ACM Transactions on Architecture and Code Optimization | 2006

Minos: Architectural support for protecting control data

Jedidiah R. Crandall; S. Felix Wu; Frederic T. Chong

We present Minos, a microarchitecture that implements Bibas low water-mark integrity policy on individual words of data. Minos stops attacks that corrupt control data to hijack program control flow, but is orthogonal to the memory model. Control data is any data that is loaded into the program counter on control-flow transfer, or any data used to calculate such data. The key is that Minos tracks the integrity of all data, but protects control flow by checking this integrity when a program uses the data for control transfer.
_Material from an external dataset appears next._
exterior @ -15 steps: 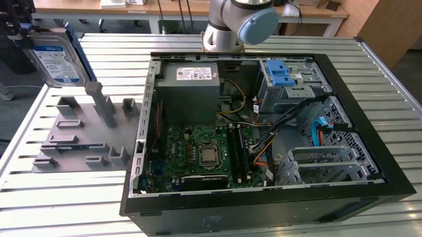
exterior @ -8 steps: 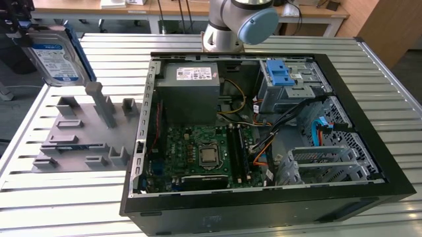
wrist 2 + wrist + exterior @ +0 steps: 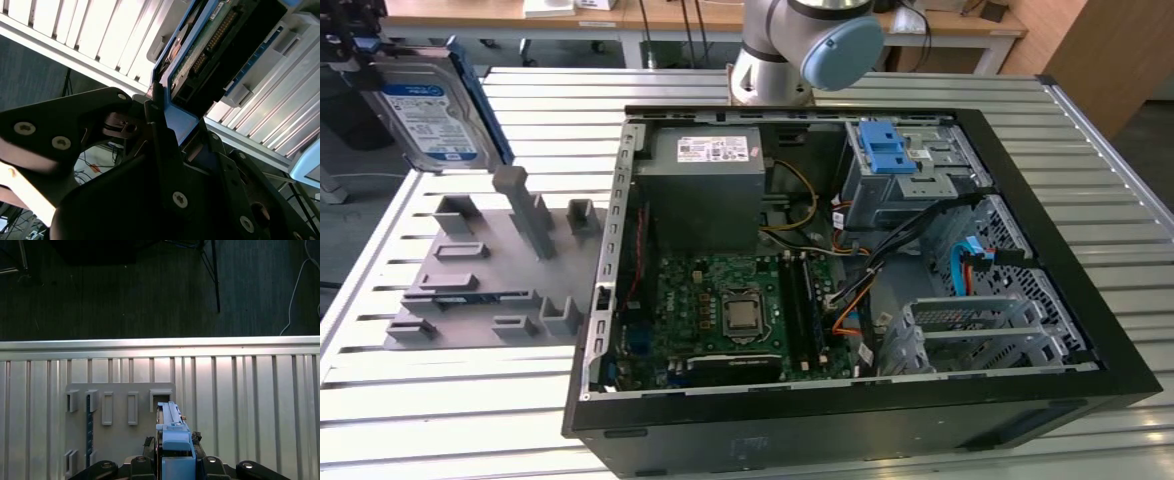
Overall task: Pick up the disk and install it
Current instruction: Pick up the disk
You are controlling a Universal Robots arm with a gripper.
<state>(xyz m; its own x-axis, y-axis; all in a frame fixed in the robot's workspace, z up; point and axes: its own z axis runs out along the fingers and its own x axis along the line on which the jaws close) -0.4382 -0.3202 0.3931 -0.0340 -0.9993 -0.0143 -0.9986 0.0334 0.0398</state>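
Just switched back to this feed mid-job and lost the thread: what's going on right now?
The gripper is shut on the disk, holding it on edge by its blue rail, raised over the grey fixture on the table. The open computer case lies at the exterior view's right of the fixture, and the disk is not yet installed in it.

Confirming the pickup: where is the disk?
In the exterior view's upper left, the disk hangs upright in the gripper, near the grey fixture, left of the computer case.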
Existing policies, in contrast, need to differentiate between control and noncontrol data a priori, a task made impossible by coercions between pointers and other data types, such as integers in the C language. Our implementation of Minos for Red Hat Linux 6.2 on a Pentium-based emulator is a stable, usable Linux system on the network on which we are currently running a web server (http://minos.cs.ucdavis.edu). Our emulated Minos systems running Linux and Windows have stopped ten actual attacks. Extensive full-system testing and real-world attacks have given us a unique perspective on the policy tradeoffs that must be made in any system, such as Minos; this paper details and discusses these. We also present a microarchitectural implementation of Minos that achieves negligible impact on cycle time with a small investment in die area, as well as and minor changes to the Linux kernel to handle the tag bits and perform virtual memory swapping.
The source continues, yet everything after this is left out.